À luz das conclusões anteriores, a Comissão irá sem demora lançar uma extensa avaliação de impacto que analisará em maior profundidade cada uma destas opções, a fim de poder apresentar propostas oportunas de acções políticas até ao Verão de 2011.

[1] Nas conclusões da Cimeira de Toronto do G-20 refere-se que os países participantes concordaram que o sector financeiro deveria pagar um contributo justo e substancial para cobrir os encargos associados às intervenções governamentais, quando as há, para estabilizar o sistema financeiro ou financiar o fundo de resolução de situações de crise e reduzir os riscos inerentes ao sistema financeiro. Reconhecem que existem perspectivas políticas diversas, havendo países que instituíram um regime de taxas sobre as actividades financeiras, enquanto outros seguem abordagens diferentes.

[2] A Comissão anunciou iniciativas na Comunicação COM(2010) 301 final.

[3] COM(2009) 561 final.

[4] No Acordo de Copenhaga, os países desenvolvidos acordaram um objectivo de mobilização de um total de 100 mil milhões de dólares por ano até 2020, para fazer face às necessidades dos países em desenvolvimento em matéria mudanças climáticas. Para cumprir os Objectivos de Desenvolvimento do Milénio, a UE comprometeu-se a aumentar a sua ajuda ao desenvolvimento para o correspondente a 0,7% do seu Rendimento Nacional Bruto até 2015, o que pode implicar a duplicação da ajuda da UE ao desenvolvimento, dos 50 mil milhões de euros em 2008 para cerca de 100 mil milhões de euros em 2015.

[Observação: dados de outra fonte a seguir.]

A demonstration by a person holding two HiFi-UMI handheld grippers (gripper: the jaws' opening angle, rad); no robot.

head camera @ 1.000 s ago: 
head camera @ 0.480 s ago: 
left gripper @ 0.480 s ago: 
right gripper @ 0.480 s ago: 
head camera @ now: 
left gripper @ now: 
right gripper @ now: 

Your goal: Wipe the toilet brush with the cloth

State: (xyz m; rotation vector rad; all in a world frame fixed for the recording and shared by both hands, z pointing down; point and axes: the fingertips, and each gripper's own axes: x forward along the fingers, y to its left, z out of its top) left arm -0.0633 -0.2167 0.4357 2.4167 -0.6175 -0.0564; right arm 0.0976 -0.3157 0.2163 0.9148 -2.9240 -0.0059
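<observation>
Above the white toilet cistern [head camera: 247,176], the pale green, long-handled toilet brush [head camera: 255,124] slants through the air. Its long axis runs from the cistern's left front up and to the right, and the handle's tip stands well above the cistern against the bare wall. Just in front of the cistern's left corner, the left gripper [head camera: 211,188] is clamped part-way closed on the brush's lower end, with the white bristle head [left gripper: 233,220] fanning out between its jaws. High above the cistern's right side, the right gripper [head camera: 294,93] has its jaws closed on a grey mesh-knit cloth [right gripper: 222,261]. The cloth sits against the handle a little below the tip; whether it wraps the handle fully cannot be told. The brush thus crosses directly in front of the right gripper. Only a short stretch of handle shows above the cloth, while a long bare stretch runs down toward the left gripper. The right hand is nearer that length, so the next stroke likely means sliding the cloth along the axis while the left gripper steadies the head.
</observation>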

[5] A Comissão publicou um documento de trabalho intitulado Innovative financing at a global level ( SEC(2010) 409 final), no qual estuda as potencialidades de sistemas de financiamento inovadores à escala global para gerar receitas destinadas a dar resposta aos desafios acima referidos.

[6] O documento de trabalho da Comissão aborda sucintamente a questão do imposto sobre as operações cambiais. Para efeitos da presente comunicação, o imposto sobre operações financeiras abrange operações de bolsa sobre títulos e derivados, bem como os instrumentos negociados fora dos mercados regulamentados (over-the-counter, OTC), designadamente as operações sobre derivados e as operações cambiais à vista.

[7] Para um IOF geral, a cobrança deveria ser relativamente fácil em relação aos produtos transaccionados em bolsa. Para os produtos negociados fora dos mercados regulamentados, a administração fiscal seria mais complicada, ainda que possível dada a tendência para crescentes obrigações de registo e tendo em conta a proposta da Comissão de regulamento relativo aos derivados OTC, às contrapartes centrais e aos repositórios de transacções (COM (2010) 484/5).

[8] Peritos da Task Force International Financial Transactions and Development recomendaram, por vários motivos, a aplicação à escala global de um imposto sobre operações cambiais. http://www.leadinggroup.org/article668.html.

[9] As hipóteses são de um corte nos volumes transaccionados de 30% para as obrigações e 20% para as acções.

[10] A sua configuração depende da definição exacta da base do imposto. Exemplos: operações cambiais ou obrigações e acções.

[11] As últimas duas versões são discutidas em pormenor no documento da trabalho dos serviços da Comissão.

[12] IMF (2010) Financial Sector taxation — The IMF’s Report to the G-20 and background material .

[13] Uma vez que incide sobre lucros e remunerações, um indicador de valor acrescentado, o IAF poderia ser uma solução para a isenção de IVA do sector financeiro. Contudo, há que ter em conta vários aspectos para o tornar compatível com o actual regime do IVA.